Изобразив Сергея Павловича у самого края холста в «пол-оборота», Бакст позволяет нам насладиться лицезрением
элегантной внешности портретируемого, а с другой стороны — приоткрывает
пространство дальнего плана и дает возможность рассмотреть интерьер петербургской квартиры.
Там, в глубине освещенного кабинета можно увидеть мольберт и картины на стене, что сразу вызывает цепь ассоциаций: за плечами Дягилева — «Мир искусства», историко-художественная выставка русских портретов в Таврическом дворце, а он, словно выступивший на авансцену, рвется к новой деятельности, его ждут зарубежные театральные триумфы.

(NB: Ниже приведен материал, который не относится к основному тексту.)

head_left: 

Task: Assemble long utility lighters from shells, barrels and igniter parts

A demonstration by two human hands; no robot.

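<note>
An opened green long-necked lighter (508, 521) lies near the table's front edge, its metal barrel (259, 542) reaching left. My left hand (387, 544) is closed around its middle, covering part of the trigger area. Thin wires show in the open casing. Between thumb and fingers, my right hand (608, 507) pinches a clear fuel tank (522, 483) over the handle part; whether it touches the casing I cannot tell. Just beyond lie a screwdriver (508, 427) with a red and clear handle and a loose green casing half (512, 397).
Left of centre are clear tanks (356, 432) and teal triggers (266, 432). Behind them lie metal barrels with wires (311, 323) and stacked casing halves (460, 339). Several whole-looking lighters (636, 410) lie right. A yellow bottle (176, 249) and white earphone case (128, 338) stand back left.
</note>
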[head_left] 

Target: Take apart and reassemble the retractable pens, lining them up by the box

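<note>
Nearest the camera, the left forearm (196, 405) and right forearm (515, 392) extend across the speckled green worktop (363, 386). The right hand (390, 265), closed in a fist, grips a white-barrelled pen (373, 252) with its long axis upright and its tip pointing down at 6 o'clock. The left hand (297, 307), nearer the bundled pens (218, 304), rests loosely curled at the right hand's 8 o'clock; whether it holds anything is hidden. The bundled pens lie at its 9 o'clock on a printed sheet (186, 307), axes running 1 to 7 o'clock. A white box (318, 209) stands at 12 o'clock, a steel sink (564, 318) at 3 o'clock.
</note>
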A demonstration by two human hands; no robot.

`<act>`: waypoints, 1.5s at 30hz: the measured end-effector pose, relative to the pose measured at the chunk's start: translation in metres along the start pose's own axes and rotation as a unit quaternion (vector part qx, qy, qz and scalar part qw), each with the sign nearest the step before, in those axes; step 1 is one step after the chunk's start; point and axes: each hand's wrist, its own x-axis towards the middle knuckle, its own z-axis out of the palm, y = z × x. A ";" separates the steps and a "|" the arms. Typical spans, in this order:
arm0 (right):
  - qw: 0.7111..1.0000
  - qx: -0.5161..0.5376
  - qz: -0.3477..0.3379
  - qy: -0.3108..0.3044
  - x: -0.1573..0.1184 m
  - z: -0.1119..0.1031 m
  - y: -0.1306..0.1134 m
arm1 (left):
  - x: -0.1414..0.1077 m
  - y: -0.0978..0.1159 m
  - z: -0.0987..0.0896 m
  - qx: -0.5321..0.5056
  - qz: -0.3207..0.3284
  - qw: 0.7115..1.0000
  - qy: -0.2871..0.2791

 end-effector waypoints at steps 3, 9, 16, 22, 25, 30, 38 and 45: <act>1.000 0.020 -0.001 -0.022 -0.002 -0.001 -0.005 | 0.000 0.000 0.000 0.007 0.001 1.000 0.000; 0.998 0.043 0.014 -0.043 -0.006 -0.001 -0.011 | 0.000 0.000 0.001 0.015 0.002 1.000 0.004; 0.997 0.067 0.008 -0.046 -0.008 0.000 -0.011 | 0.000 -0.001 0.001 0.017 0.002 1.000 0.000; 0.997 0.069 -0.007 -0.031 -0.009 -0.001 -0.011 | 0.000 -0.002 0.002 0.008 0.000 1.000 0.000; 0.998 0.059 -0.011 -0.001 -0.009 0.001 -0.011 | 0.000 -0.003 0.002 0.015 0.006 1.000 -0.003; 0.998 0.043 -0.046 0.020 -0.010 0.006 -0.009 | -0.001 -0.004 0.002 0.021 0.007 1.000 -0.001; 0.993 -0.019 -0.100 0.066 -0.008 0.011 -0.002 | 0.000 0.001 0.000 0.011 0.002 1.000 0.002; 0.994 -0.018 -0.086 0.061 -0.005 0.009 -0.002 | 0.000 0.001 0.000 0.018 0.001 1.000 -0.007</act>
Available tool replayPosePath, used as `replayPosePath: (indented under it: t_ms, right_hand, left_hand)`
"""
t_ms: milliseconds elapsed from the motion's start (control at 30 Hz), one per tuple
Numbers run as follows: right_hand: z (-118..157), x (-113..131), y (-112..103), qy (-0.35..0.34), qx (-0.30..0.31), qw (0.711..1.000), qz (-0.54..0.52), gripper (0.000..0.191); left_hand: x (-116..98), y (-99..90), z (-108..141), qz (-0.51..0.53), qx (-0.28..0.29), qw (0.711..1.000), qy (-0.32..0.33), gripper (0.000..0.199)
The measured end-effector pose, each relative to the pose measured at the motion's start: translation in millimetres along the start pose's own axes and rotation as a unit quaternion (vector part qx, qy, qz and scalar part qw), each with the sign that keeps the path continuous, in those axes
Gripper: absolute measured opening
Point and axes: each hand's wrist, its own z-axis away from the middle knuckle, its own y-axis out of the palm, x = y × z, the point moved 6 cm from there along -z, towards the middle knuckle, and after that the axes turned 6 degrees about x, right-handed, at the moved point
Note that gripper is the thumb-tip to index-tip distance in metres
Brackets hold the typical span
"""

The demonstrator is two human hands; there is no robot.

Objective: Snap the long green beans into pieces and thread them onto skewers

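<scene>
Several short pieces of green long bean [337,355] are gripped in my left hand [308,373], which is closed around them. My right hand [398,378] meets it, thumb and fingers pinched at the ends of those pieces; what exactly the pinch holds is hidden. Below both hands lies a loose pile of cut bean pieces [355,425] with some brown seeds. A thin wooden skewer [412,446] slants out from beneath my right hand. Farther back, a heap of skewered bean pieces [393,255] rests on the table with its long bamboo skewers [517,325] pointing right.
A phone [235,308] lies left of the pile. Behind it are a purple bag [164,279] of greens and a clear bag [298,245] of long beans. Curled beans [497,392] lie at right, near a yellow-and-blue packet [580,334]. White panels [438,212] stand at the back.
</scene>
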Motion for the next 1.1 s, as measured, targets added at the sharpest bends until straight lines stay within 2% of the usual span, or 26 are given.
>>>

Как будто влекомый временем-судьбой отодвинулся темно-синий, почти черный занавес, на котором особенно выразительным кажется обращенное к зрителю чувственное, на первый взгляд, высокомерное лицо «светского денди», «надменного виконта», «чаровника и шармера». Но сквозь маску монументальности и несокрушимой крепости, можно углядеть живые человеческие черты: в уголках жестко-очерченных губ — не то улыбку, не то игру нервов нежности, а в глазах — святую грусть, доброту и, как отмечал Серж Лифарь, неожиданную сентиментальность.
Интимная нота образа усилена присутствием в портрете, преданной своему питомцу, старушки-няни Авдотьи. Она тонкой ниточкой памяти соединяет два далеких берега стремительного потока дягилевской жизни: счастливое детство в Перми и блистательное будущее в Париже. Между ними — 15 лет петербургской жизни.